I just tested the flow. If your phone is linked to your account, regardless of your 2FA settings you can just start tweeting to your account by texting to 40404 without being asked to enter a password and completely bypassing any 2FA settings on your account.

That seems highly unusual to me. Most of these attacks happen with the hacker knowing the password as well. In this case, so long as you’ve successfully ported the number you’re “in”.

exolymph · 6 years ago
Even worse than that, removing your phone number will _silently_ disable all other 2FA methods, even if you already had SMS 2FA turned off. The only way to prevent your phone number from being used in account recovery is to disable 2FA altogether, because Twitter does not allow any 2FA without a phone number attached to the account. It's appalling.
techntoke · 6 years ago
Yes, actually they do allow 2FA without a phone number attached to the account and I have set this up multiple times.
pjc50 · 6 years ago
This was the original use case of Twitter, to allow social media from dumb phones.
minimaxir · 6 years ago
It's worth noting the client is Cloudhopper: that has been compromised before.

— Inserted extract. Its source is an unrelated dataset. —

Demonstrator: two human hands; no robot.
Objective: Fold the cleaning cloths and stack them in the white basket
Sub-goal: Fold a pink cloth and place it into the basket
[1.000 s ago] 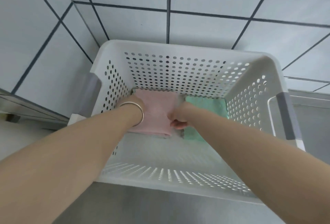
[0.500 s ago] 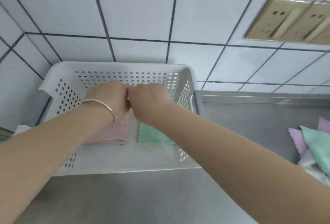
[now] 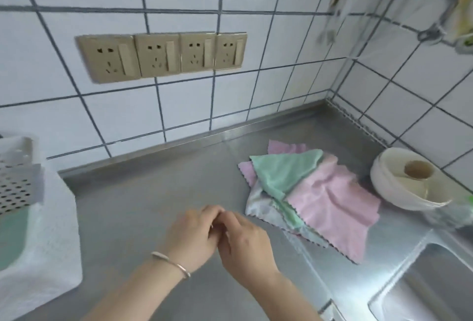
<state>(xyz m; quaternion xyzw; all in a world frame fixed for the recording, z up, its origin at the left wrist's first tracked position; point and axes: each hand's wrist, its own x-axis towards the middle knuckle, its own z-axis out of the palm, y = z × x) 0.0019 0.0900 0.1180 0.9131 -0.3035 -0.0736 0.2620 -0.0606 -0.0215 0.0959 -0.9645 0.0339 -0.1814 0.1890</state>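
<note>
- The left hand (image 3: 193, 236) and right hand (image 3: 245, 241) meet over the bare steel counter (image 3: 143, 192), fingers loosely curled and touching at the tips; neither holds a cloth.
- A thin metal bangle (image 3: 171, 264) circles the left wrist.
- The counter is brushed stainless steel, smooth and dull grey, with a low raised lip where it joins the wall.
- The cloths (image 3: 307, 192) lie in a loose, unfolded pile to the right of the hands, near but apart from them. They are soft, thin squares with pinked zigzag edges: pink ones on top and below, a mint green one draped across the upper part, a paler one at the bottom.
- The basket (image 3: 38, 231) stands at the far left edge, well apart from the pile. It is white plastic with a rounded corner and a wall pierced by rows of small round holes; a patch of green shows inside it, though blur keeps its shape unclear.
- A round cream bowl (image 3: 391, 179) with a glossy surface sits right of the cloths, against the side wall; a tan ring shape lies inside it.
- A steel sink (image 3: 430, 290) opens at the lower right corner.
- The wall (image 3: 179, 115) is glossy white square tile with dark grout.
- Four beige sockets (image 3: 163, 55) sit in a row on it, each a flat rectangular plate.
</note>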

https://twitter.com/gruber/status/859857475146854402

empyrical · 6 years ago
Here's some background on what "Cloudhopper" is:

https://twitter.com/bhaggs/status/1090016722415845376

soneca · 6 years ago
And a reply to that tweet mentions that it was used to hack other accounts before:

"I know this is an old Tweet. But are you helping out with Shrouds jacked account? Looks like whoever took over the account is using Cloudhopper to post these hateful messages on Shrouds Timeline."

kacy · 6 years ago
I wonder if Jack is a victim of a SIM port hack?
paulpauper · 6 years ago
seems like a a waste of a hack posting some messages that are quickly deleted and forgotten with no long term gain. I would have done the eth/btc giveaway scam thing and at least made good $ off it. Its like being smart in some regard, such as hacking, but dumb in others , such as maximizing the gain from the hack.
thermonot · 6 years ago
The hacker could have said he is stepping down from TWTR because of massive financial fraud, and make money by trading TWTR.
filoleg · 6 years ago
Doing so would make it really easy to trace it back to him, if he decides to make a trade big enough. The data of all trades on public markets is, after all, public.
jes · 6 years ago
Is it possible to make a substantial amount of money on such schemes while evading detection and subsequent prosecution?

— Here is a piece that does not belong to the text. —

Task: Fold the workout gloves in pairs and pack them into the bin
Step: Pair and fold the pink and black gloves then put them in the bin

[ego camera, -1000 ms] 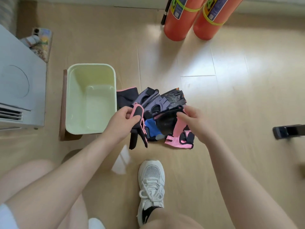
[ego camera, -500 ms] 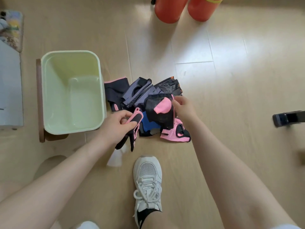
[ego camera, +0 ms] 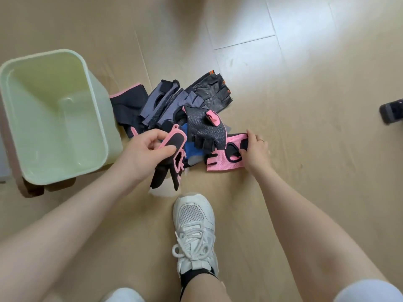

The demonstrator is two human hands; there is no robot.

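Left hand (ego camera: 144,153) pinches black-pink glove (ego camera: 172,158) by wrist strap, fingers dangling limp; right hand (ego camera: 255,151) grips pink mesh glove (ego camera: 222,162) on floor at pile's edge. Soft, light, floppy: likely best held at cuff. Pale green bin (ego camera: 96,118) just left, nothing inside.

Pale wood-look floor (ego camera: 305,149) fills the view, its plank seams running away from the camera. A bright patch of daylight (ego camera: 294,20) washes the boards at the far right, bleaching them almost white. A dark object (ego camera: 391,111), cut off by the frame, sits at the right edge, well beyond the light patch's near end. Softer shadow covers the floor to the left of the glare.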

https://www.marketwatch.com/story/to-catch-a-thief-how-nasda...

dictum · 6 years ago
If you want jail time, insurance fraud is probably a tad quicker.
paulpauper · 6 years ago
except that governments would quickly try to freeze the banks and stock accounts
zelly · 6 years ago
The "hacker" called AT&T and conned the call center rep into swapping Jack's SIM. It's not like they exploited a buffer overflow on Twitter's authentication service or something. They aren't smart.
CiPHPerCoder · 6 years ago
I guess this is the "in for a penny, in for a pound" school of thought?

(If you're going to be arrested for CFAA violations, might was well throw in some financial crimes too. Make sure you're unemployable for the rest of your life.)

dmix · 6 years ago
This is currently on every news channel and the content was pure trolling, no politics or agenda besides pushing some Discord channel. So seems like a win to me.
jpmattia · 6 years ago
I can only imagine the possibilities if the president's account were hacked.
daenz · 6 years ago
Fortunately the hackers always seem to speak like excited teenagers instead of impersonating the people they hack.
pat87 · 6 years ago
“speak like excited teenagers”

So does the president

pjc50 · 6 years ago
Well, he's already cheerfully posting photos of classified satellite Intel, so how bad can it be?